つまり、「人的資源」を明治時代以来の日本の近代化と結びつけて説明しているのである。
高度経済成長の時代から、国会で「人的資源」という言葉は、池田や田中が使っているように、もっぱら産業立国・貿易立国のために活用すべき手段のひとつ、必要不可欠なものとして、積極的な意味で語られてゆく。
「人的資源」を批判する議員の発言は、散発的にはなされるものの、昭和40年代後半からは影をひそめる。それは敗戦から時が経つのと比例しているかのようだ。

国家総動員体制構築の過程で生み出され、戦争と軍国主義の歩みとともにあった「人的資源」の歴史が、あたかも払拭(実は忘却といえるが)されたかのように。「人的資源」の発想は装いも新たに、日本社会に浸透していった。

そして昭和から平成へと時代が移るとともに、行政改革・規制緩和・民間活力導入・国際競争力の強化・構造改革といったスローガンのもと、国会では「人的資源」活用論の花盛りといっても過言ではない状況を呈している。
1990(平成2)年6月18日の参議院本会議で、当時の海部俊樹首相は行政改革と規制緩和の推進に熱意を示しながら、こう答弁している。
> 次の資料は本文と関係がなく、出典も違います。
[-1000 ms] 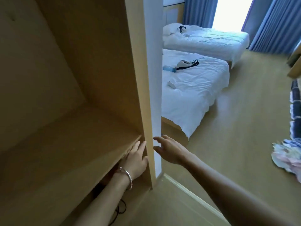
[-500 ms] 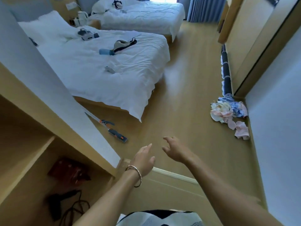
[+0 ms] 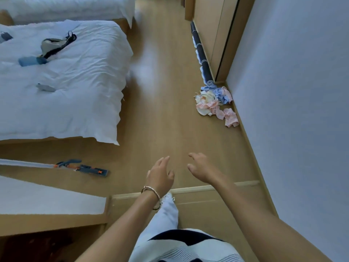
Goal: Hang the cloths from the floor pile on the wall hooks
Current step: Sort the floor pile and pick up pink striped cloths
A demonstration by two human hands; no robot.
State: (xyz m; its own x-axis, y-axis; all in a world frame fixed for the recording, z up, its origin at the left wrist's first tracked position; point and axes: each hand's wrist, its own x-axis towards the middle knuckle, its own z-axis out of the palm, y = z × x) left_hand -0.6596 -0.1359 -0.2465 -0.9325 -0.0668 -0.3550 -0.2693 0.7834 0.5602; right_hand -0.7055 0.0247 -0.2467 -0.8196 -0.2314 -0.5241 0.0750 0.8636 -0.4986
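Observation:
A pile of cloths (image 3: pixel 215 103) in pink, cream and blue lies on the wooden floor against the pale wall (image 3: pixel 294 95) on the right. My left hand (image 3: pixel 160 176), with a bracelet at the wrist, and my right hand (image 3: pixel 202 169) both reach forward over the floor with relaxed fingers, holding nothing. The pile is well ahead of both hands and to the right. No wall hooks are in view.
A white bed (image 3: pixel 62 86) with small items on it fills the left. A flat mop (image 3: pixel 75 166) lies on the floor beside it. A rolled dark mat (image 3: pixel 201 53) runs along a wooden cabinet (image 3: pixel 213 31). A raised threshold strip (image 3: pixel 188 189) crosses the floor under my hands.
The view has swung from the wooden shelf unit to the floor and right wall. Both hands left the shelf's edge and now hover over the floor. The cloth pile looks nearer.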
「行政改革は、行政を取り巻く内外の環境の変化に対応し、活力ある経済社会を構築していくために行うものであり、......中略......三公社の民営化など大きな成果を上げてきております......中略......。今や民間部門は大きな経済力、情報力、人的資源等を持つに至っており、これからの新しい社会の発展を担う原動力になるのではないでしょうか。

公的規制の緩和を通じて民間が活力を発揮し、国民生活の質の向上、産業構造の転換、地域の活性化及び開かれた市場の形成を目指していくことは、今後の我が国経済社会の発展にとって不可欠の課題であると私は考えております」
1996(平成8)年12月4日の参議院本会議では、当時の橋本龍太郎首相が、
「大競争時代における人的資源、これはまさに御指摘のように、質の高い雇用機会をつくり出すために企業と労働に関する諸制度の改革を進めることが必要であります。このため、職業能力開発の推進体制の整備など労働・雇用制度の改革、企業組織制度の改革などを積極的に進めていきたいと思います。

人の効率的な移動を支える基盤整備につきましては、特に高付加価値化、新分野展開を担う高度な職業能力を兼ね備えた人材の育成が急務となっております」
と、グローバル市場経済での大競争時代に適応できる能力を「人的資源」に求める考えを強調した。